I do not focus on updating the theory of Just War for states because that has been done, particularly in the West by those such as Michael Walzer and Michael Ignatieff. What has not happened, where there is a theoretical absence, is in the non-state or anti-systemic space. This is where I have tried to make an intervention.
Is it possible – Nietzsche would say that it is not – to think philosophically in terms other than that of hierarchy? Is not the more important issue what that hierarchy is based on? The crucial question of values was brought up, and here I believe that Nietzsche was correct when he referred repeatedly to the transvaluation of values.
Regarding the debate about universality, I think that a synthesis is possible in this debate. If above all else we are human, then there are certain values deriving from that common, shared, condition of humanity which are universal. But the error that is made is two-fold. On the one hand there are those who deny that there are any kinds of values that are universal and counter-pose ‘Asian values’ or ‘home grown’ values to universality. By doing so, what it really means is that you do not accept the universality of the human condition — that all beings are created or born as equal and equally human, and possess inalienable equal rights. This is one cardinal error. The other is to forget what Lenin called “uneven development”. Mao and Althusser reminded us that absolutely everything develops unevenly. Universality does not manifest itself universally and at the same time! Regis Debray was correct when he said that the historical clock shows different times from Caracas to Paris. I would say that universality is reflected and refracted through the presence of the regional, the local. One may argue in terms of stages of development that certain societies are on the same path but are not at the same point of evolution. Another perspective or a variant is that there are different pathways, different trajectories. Whichever explanation you choose, it is important to understand that the universal acts through the particular.

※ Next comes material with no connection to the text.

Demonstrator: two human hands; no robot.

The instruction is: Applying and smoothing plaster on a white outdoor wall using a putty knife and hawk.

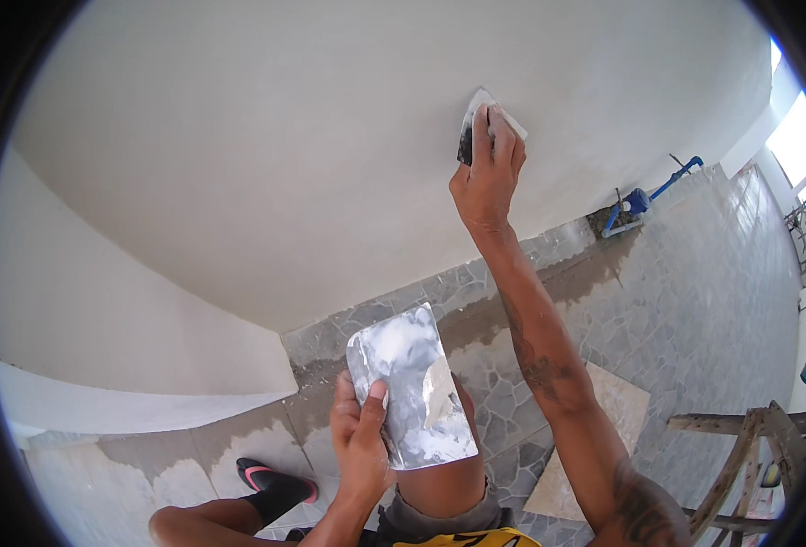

So the denial of universality is one philosophical and methodological error and the failure to understand uneven development and the dialectic of the universal and the particular, is another. I think we should avoid both. But I remain passionately committed to the notion of universality and universal values which derive from our common human condition. The values of humanism are part of these universal values.
Msgr. Francesco Follo said that one must be a seeker and that a seeker needs a goal or target to seek for: ‘if a hunter has no target he is not a hunter’. He then evoked Novalis who said that philosophy gives the courage to go on. That reminded me of Martin Heidegger who said that the crucial question of philosophy is to find a place to dwell. But in order to find a place to dwell you have to go on. Then again Bob Dylan said there’s “no direction home”. So these are the problems of philosophy, to find the direction home, to find a place to dwell and find the courage to go on.